Republican lawmakers concerned with the rising costs of the DNR’s land stewardship program included provisions in the 2013-15 state budget that directed the agency to sell the acreage by mid-2017 and use the money to pay down stewardship debt. Republicans have long criticized the program, saying it removes land from tax rolls and closes off too much acreage to hunting.
Larry Bonde, chairman of the Conservation Congress, a group of sportsmen that advises the DNR on policy, told the board that the mandate hurts outdoor recreation but acknowledged there was little his group or the board could do.
“Unfortunately, you have to do it,” Bonde said. “The reality is our hands are tied and we need to move forward.”
DNR Secretary Cathy Stepp, who was appointed by Republican Gov. Scott Walker, stressed that the land sales amounted to only a sliver of DNR land. The agency currently owns 1.5 million acres statewide and has easements on another 300,267 acres.
The DNR’s board has put about 7,000 acres on the block since 2014 to comply with the budget mandate. Thus far, the agency has closed or has pending contracts to sell 900 acres for $1.1 million, DNR Facilities and Lands Director Terry Bay told the board.
The last phase of the DNR’s compliance plan called for offering a final 3,560 acres to local governments, adjacent landowners and the public through an online auction.

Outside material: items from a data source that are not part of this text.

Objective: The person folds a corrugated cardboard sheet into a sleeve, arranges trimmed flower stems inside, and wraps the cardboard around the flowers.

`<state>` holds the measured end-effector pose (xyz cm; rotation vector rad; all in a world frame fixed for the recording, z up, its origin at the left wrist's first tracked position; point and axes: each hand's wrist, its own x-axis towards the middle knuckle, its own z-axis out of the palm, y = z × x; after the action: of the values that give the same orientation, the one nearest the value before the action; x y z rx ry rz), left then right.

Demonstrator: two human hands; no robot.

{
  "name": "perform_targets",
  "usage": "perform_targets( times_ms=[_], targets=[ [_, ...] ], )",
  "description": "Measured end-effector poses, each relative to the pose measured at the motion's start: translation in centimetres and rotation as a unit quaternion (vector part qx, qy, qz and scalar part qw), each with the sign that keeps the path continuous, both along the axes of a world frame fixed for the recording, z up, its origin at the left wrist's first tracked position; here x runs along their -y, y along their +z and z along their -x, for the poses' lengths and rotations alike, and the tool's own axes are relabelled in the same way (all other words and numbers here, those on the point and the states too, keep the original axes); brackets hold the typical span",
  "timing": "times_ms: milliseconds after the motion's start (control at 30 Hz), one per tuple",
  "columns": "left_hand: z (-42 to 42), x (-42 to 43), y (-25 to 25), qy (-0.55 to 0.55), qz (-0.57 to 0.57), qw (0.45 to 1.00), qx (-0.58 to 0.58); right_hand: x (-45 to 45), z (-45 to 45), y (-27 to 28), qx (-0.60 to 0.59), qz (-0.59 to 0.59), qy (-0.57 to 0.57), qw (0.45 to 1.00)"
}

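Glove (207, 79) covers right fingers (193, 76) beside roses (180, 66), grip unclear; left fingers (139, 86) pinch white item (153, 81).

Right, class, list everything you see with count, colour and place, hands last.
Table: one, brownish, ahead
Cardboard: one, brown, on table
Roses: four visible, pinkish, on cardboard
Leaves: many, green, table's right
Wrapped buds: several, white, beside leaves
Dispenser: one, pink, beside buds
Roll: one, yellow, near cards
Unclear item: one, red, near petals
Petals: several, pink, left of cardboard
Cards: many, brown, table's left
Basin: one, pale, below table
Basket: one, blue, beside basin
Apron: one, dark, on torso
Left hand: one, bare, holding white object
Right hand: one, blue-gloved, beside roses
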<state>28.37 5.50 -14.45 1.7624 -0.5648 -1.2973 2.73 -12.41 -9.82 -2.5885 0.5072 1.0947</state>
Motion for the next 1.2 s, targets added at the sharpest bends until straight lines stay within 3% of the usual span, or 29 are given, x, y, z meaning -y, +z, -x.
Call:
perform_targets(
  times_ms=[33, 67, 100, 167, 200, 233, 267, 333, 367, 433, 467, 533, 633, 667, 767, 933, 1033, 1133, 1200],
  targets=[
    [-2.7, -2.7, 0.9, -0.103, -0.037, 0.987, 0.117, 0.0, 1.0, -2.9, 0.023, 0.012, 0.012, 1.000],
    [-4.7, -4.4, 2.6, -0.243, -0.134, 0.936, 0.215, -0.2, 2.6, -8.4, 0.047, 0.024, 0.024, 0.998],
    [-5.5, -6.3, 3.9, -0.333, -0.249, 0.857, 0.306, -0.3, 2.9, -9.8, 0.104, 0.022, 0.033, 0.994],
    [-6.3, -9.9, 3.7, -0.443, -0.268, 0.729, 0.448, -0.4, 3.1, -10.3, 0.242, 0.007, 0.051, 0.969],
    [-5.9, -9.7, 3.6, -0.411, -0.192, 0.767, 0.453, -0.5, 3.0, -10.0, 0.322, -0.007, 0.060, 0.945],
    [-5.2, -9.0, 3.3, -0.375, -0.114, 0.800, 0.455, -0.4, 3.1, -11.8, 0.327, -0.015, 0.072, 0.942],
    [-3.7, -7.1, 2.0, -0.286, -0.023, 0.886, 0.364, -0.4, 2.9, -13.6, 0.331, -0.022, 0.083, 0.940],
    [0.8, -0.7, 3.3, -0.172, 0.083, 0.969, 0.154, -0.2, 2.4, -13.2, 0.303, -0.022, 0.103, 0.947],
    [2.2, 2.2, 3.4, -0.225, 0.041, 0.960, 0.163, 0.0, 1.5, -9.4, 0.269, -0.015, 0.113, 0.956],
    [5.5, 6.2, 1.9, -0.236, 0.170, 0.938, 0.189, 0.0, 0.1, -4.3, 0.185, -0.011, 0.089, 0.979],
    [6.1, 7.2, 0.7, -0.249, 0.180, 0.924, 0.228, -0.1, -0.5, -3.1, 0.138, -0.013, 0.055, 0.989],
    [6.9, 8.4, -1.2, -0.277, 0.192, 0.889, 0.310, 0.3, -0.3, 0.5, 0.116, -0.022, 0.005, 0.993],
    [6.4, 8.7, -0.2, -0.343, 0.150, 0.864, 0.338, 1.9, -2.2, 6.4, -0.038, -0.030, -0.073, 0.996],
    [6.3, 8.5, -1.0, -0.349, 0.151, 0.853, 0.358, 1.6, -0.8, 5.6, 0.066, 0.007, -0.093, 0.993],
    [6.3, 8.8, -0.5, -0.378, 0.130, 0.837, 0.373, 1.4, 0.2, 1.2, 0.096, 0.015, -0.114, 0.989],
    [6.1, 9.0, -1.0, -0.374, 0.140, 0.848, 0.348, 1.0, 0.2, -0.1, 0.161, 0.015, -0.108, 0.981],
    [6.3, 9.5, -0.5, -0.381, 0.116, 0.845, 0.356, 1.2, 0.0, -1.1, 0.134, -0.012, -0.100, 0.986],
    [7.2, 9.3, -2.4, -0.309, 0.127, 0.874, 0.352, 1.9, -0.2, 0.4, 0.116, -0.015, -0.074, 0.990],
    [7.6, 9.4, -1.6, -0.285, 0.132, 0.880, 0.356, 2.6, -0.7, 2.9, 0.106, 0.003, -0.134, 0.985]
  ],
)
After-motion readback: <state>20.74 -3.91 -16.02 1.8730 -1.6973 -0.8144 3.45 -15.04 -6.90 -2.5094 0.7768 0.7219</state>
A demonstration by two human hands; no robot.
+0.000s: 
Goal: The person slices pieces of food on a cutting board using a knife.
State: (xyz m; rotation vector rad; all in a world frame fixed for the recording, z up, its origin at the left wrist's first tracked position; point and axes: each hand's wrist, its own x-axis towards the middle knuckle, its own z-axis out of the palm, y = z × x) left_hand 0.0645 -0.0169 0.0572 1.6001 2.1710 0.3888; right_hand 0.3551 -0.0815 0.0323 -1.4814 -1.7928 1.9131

But the board unanimously agreed to scale back that total acreage to about 3,180 on Wednesday after pulling several parcels off the list.
Six of those parcels totaled about 373 acres in northern and southeastern Wisconsin that the Wisconsin Wildlife Federation said were prime areas for hunters and anglers. Another 85 acres in Waukesha County were spared after dairy farmer John Koepke, whose property abuts the land, told the board he worried that a potential buyer could build mansions on the land and use his property as a driveway.
The board has now put up about 10,225 acres, more than enough to meet the budget mandate.
Board Chairman Terry Hilgenberg praised DNR staff for diligently working to identify expendable parcels, calling it a “horrendous” project.
Board member Fred Prehn said he worried that the sales may prompt people not to donate land to the state in the future. Wisconsin Wildlife Federation Executive Director George Meyer submitted a letter to the board ahead of Wednesday’s vote saying the group didn’t oppose the 10,000-acre sale because most of the parcels weren’t useable for conservation or recreation. The letter promised, however, that the federation would oppose any future legislative attempts to sell more acreage.